YOUR OBJECTIVE: Please return the listing exactly as written, but without its pictures.

PROVIDED MATERIAL:

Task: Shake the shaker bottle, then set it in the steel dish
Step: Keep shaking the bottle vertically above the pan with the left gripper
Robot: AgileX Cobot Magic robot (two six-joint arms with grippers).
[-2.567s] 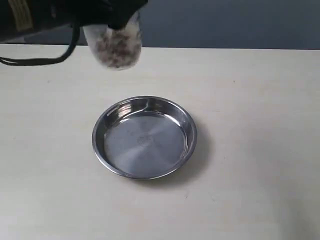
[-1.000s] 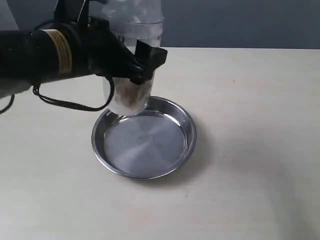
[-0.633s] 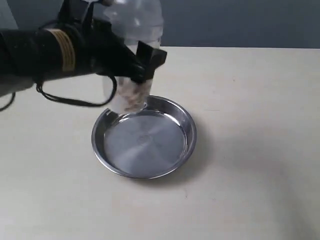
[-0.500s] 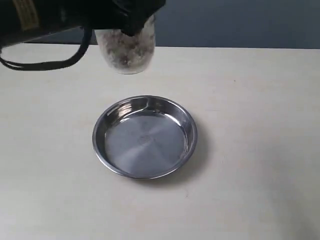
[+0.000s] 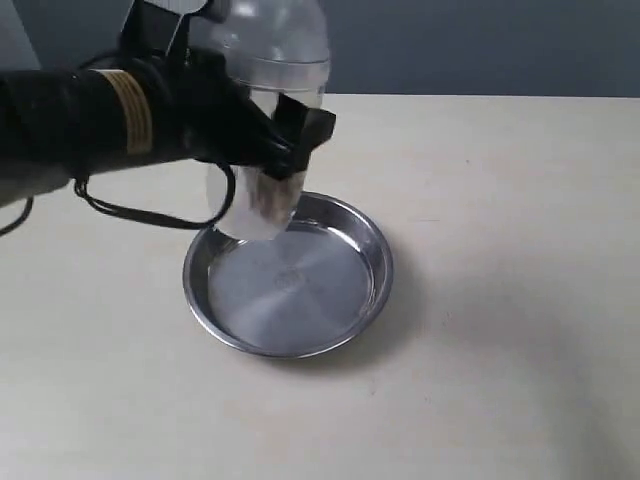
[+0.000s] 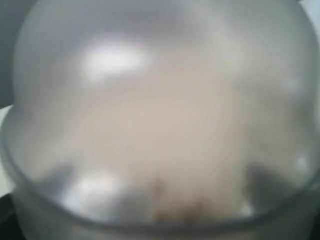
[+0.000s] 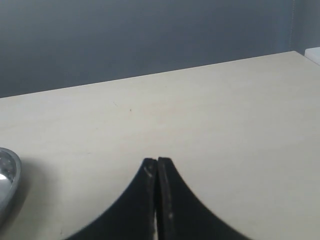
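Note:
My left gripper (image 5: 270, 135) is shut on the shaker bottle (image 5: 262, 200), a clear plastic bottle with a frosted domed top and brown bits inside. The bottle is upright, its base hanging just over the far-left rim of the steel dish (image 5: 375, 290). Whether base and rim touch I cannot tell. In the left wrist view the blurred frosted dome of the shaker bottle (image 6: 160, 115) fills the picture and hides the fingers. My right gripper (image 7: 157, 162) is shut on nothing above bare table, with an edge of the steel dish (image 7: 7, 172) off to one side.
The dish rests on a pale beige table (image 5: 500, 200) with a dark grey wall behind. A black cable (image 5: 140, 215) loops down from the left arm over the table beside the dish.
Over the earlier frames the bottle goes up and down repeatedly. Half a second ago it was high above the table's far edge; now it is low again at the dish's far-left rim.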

SOLUTION:
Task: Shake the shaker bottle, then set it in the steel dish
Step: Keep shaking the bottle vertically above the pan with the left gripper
Robot: AgileX Cobot Magic robot (two six-joint arms with grippers).
[-2.567s] 
[-1.000s] 
[-0.633s] 
[-0.500s] 
[+0.000s] 
[+0.000s] 
[+0.000s] 
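Note:
My left gripper (image 5: 270, 135) is shut on the shaker bottle (image 5: 262, 200), a clear plastic bottle with a frosted domed top and brown bits inside. The bottle is upright, its base hanging just over the far-left rim of the steel dish (image 5: 375, 290). Whether base and rim touch I cannot tell. In the left wrist view the blurred frosted dome of the shaker bottle (image 6: 160, 115) fills the picture and hides the fingers. My right gripper (image 7: 157, 162) is shut on nothing above bare table, with an edge of the steel dish (image 7: 7, 172) off to one side.
The dish rests on a pale beige table (image 5: 500, 200) with a dark grey wall behind. A black cable (image 5: 140, 215) loops down from the left arm over the table beside the dish.
Over the earlier frames the bottle goes up and down repeatedly. Half a second ago it was high above the table's far edge; now it is low again at the dish's far-left rim.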

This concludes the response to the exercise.